◆ **Provided material**
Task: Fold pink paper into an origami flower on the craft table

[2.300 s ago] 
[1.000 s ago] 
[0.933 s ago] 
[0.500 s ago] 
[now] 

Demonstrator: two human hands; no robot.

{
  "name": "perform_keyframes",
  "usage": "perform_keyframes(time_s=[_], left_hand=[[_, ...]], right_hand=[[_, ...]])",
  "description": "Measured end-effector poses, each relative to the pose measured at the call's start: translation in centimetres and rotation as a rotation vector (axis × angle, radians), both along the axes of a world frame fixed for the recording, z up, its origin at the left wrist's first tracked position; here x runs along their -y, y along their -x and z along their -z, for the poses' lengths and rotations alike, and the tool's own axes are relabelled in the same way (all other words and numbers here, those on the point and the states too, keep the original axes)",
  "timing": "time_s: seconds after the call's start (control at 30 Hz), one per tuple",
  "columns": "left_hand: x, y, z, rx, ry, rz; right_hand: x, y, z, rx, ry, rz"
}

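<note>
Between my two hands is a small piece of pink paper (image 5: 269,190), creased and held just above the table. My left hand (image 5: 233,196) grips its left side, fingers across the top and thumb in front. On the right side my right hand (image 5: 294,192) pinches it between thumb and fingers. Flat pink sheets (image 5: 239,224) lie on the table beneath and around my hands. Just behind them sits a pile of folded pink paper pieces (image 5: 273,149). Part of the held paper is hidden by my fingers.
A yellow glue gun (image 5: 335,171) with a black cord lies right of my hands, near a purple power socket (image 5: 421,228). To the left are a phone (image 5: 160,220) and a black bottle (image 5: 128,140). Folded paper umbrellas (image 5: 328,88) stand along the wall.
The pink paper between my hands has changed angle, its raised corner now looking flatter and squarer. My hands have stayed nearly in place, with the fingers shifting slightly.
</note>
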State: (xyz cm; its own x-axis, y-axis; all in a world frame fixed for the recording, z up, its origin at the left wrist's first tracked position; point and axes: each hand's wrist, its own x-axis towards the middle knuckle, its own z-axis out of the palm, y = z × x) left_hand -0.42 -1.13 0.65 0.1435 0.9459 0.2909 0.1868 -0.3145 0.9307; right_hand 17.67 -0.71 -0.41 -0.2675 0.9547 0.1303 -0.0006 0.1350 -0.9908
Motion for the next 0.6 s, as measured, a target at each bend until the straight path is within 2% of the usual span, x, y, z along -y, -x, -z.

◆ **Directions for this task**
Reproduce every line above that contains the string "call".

◆ **Written solution**
  "description": "Measured end-effector poses, each relative to the pose measured at the call's start: translation in centimetres and rotation as a rotation vector (axis × angle, radians), both along the axes of a world frame fixed for the recording, z up, its origin at the left wrist's first tracked position; here x runs along their -y, y along their -x and z along their -z, for the poses' lengths and rotations alike, and the tool's own axes are relabelled in the same way (all other words and numbers here, those on the point and the states too, keep the original axes)",
  "timing": "time_s: seconds after the call's start (control at 30 Hz), one per tuple",

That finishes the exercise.